Your goal: Find the lines below that contain "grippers" and tally them. Return only the total.
+++ Exercise data
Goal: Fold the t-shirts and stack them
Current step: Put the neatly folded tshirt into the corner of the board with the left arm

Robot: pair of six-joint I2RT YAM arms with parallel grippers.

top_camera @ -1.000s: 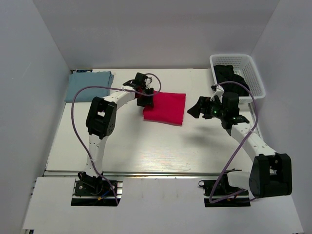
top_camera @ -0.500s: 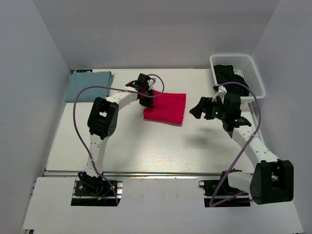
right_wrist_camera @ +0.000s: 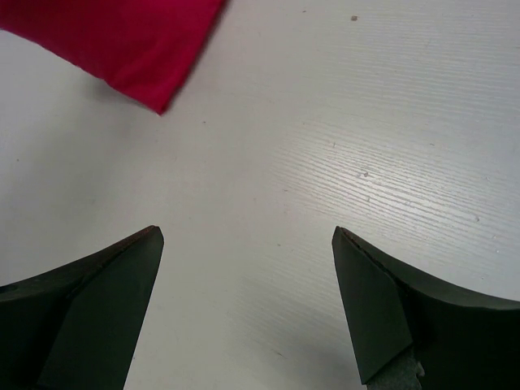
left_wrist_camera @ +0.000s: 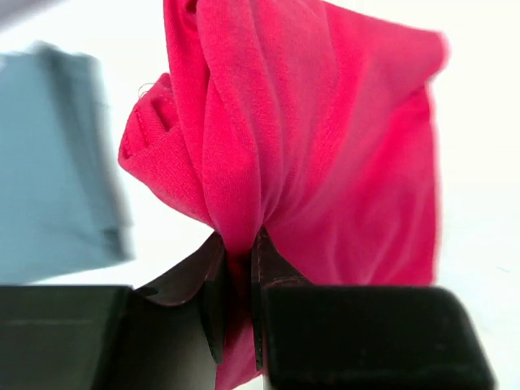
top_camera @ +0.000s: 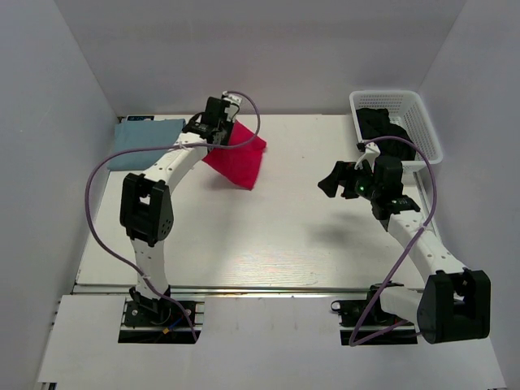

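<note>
Since a second ago, red t-shirt lifted from worktop, swung back-left. Your left gripper nearly closed, pinching its bunched edge; cloth hangs. Step: stacking. Next, carry it over blue-grey t-shirt just beside, lower flat, release. Your right gripper wide, empty, well apart. Far right: basket. Nothing blocks you.
</note>
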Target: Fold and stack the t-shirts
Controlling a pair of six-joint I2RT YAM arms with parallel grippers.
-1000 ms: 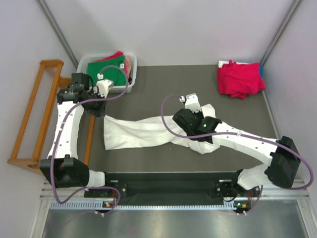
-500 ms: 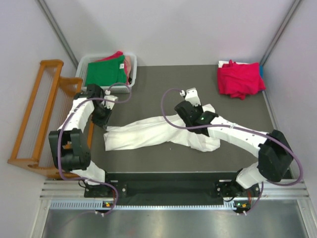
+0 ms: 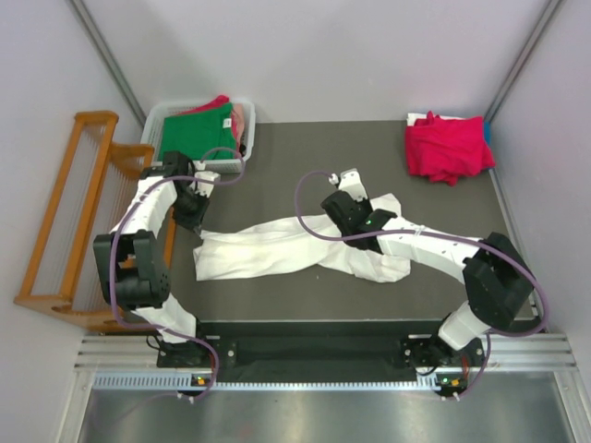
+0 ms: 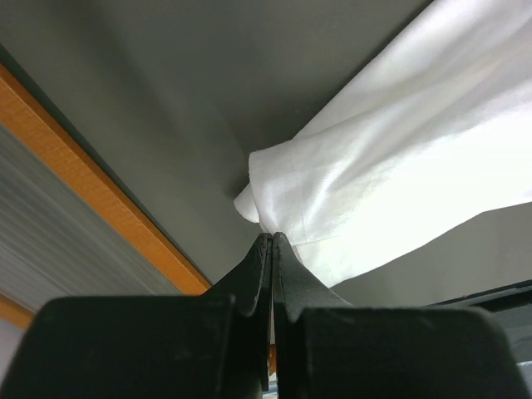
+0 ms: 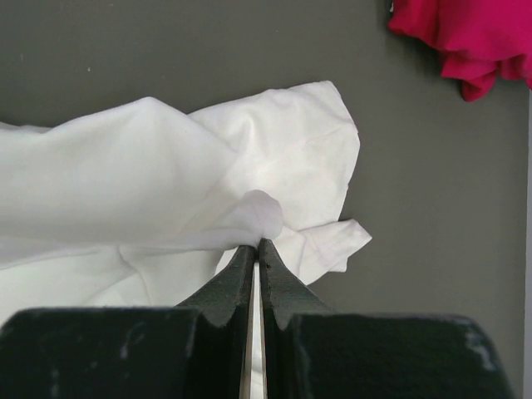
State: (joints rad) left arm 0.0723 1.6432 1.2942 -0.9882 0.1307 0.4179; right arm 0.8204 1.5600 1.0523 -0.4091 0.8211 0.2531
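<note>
**A:** Nearest us, the white cloth t-shirt (image 3: 268,251) lies twisted into a long rope across the dark grey table (image 3: 295,157). See how each end is caught?

**B:** Yes. The left gripper (image 4: 272,238) has its fingers pressed together on a thin bit of hem at the shirt's left corner. The right gripper (image 5: 256,243) pinches a small puckered fold near the other end, with a sliver of white showing between its fingers.

**A:** That's my worry. Both holds look shallow. If they pull apart to spread the shirt, I'd guess the cloth could slide out of one pinch, most likely the left.

**B:** There's the twist in the middle, too. Pulled taut, it may tighten rather than open, and any fold would come out lumpy. The right one may also have caught more than one layer; I can't tell.

**A:** The left gripper is working near the orange wooden rack (image 3: 65,212) as well. A wide swing could knock it, or drag the shirt over the table's edge.

**B:** Farther back, the bright green t-shirt (image 3: 196,137) sits in the white slatted plastic basket (image 3: 247,138), with some pinkish red cloth (image 3: 218,102) behind it. The crimson t-shirts (image 3: 448,148) are heaped rumpled in the far right corner, well apart from the white one.

**A:** Any writing anywhere?

**B:** None I can read. No print, tag or brand shows on the shirts or the basket.
</note>
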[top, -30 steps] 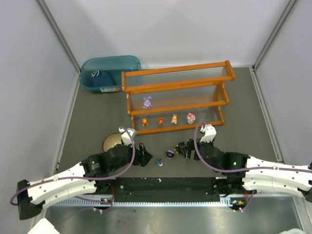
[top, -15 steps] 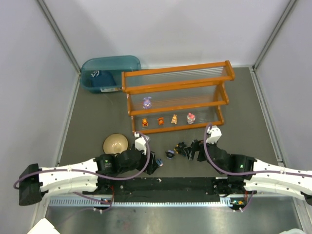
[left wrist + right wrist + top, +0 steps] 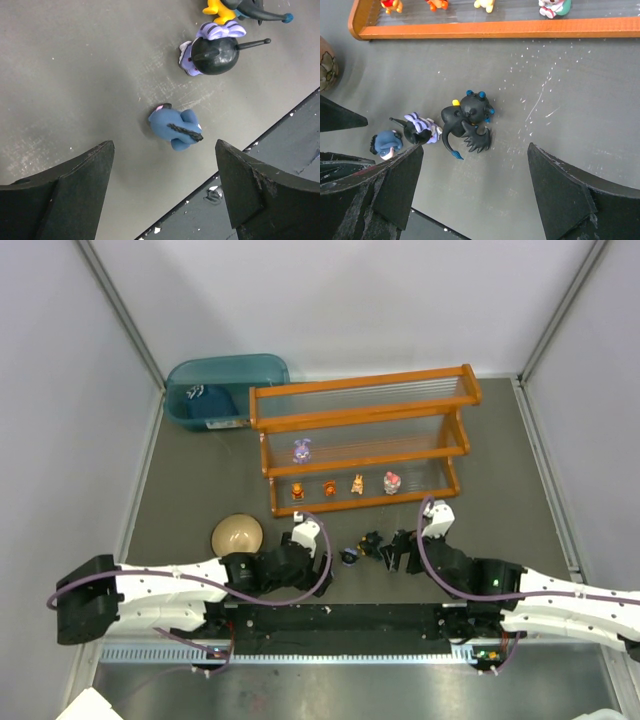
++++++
Exercise response: 2